**Work item**
From the line containing "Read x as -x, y" down to the final line of the entries below, return each line exactly and drop the pictures.

**Exercise material**
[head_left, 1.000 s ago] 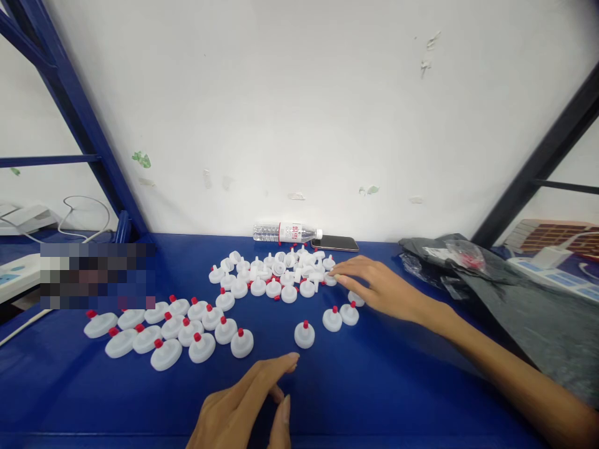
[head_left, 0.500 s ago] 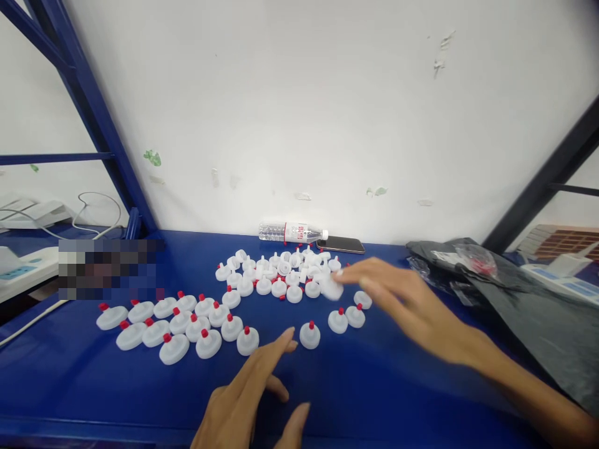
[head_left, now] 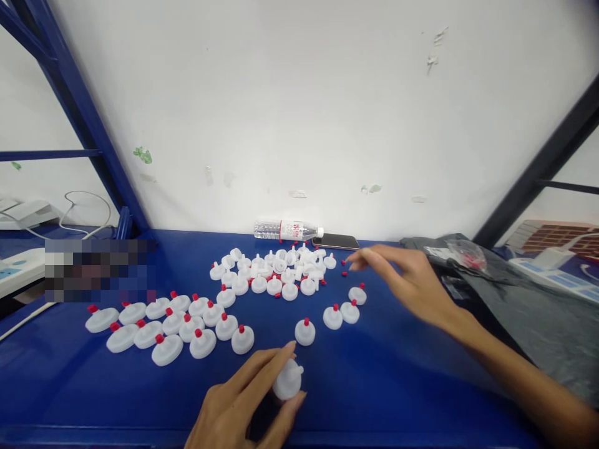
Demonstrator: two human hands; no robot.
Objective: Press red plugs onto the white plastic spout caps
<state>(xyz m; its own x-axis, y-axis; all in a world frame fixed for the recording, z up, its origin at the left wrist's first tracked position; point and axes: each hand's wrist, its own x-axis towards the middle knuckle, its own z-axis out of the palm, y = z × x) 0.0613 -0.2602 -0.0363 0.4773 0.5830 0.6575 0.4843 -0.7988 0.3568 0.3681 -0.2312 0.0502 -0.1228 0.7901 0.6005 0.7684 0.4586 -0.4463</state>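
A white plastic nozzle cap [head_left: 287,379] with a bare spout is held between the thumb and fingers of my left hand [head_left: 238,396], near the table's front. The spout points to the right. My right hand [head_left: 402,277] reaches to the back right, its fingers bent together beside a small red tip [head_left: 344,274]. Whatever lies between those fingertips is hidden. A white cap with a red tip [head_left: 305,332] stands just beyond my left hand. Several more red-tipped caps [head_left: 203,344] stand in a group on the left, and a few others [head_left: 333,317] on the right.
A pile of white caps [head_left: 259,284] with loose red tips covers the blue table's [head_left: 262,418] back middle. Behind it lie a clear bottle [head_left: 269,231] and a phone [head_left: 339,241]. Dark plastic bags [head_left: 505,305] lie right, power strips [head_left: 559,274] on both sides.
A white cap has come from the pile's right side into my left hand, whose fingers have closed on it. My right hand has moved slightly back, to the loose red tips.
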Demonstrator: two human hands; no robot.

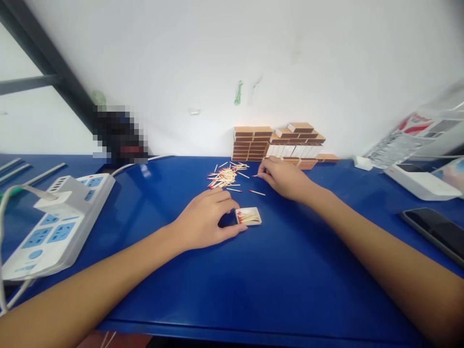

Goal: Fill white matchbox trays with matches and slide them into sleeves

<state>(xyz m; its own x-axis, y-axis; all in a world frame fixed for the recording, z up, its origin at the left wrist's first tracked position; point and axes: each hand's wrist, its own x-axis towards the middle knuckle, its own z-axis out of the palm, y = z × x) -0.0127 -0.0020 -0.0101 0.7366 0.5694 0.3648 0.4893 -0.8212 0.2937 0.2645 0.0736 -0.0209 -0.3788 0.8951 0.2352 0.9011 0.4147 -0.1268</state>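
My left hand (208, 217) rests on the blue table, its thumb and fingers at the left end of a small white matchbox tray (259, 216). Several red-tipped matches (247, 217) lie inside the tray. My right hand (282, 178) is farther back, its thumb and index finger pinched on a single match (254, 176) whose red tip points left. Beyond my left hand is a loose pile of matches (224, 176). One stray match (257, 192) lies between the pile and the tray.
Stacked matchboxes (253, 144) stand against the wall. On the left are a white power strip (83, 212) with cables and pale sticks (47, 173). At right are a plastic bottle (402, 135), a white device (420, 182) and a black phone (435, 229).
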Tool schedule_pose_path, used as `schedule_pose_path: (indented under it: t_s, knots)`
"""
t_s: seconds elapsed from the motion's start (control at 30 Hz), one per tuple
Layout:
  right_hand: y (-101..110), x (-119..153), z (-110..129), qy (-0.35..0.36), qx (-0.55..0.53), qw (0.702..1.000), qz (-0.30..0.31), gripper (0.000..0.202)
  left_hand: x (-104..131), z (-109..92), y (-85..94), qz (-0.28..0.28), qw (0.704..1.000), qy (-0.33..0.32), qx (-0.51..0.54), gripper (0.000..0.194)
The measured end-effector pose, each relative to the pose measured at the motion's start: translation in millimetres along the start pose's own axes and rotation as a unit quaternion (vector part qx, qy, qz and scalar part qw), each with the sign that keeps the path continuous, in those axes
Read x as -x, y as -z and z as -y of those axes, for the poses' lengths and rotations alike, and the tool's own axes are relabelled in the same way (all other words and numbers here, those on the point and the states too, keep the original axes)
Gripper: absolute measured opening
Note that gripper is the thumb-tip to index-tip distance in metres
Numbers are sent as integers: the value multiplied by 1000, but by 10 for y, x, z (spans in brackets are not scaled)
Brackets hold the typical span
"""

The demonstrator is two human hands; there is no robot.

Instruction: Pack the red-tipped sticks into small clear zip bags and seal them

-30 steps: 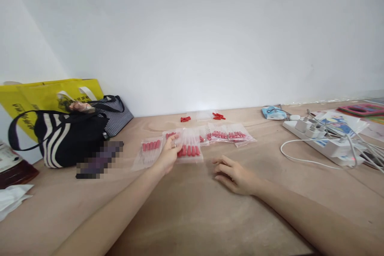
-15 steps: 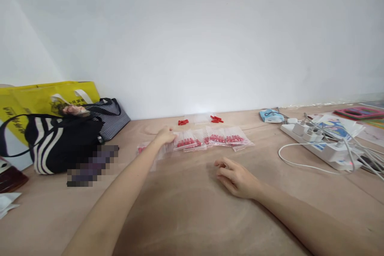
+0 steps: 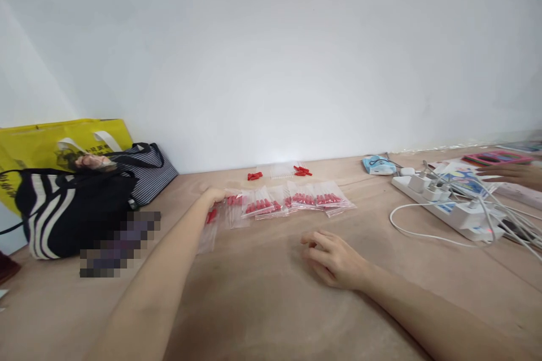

**Output of the task**
Read x as -x, y as -z and z as -y of those axes, for the poses' lengths and rotations alike, and the tool's own axes are relabelled in the same way (all other words and numbers here, those on the point and the states too, keep the original axes)
Gripper: absolute measured opening
Note that gripper is the thumb-tip to index-tip distance in metres
Numbers are sent as integers: the value multiplied by 1000, but by 10 for y, x, z (spans in brackets are not scaled)
Brackets hold the typical span
"""

The demonstrator is two human hands; there is no robot.

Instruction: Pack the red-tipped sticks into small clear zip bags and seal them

-30 steps: 
-15 steps: 
+0 steps: 

This output has been written out in full.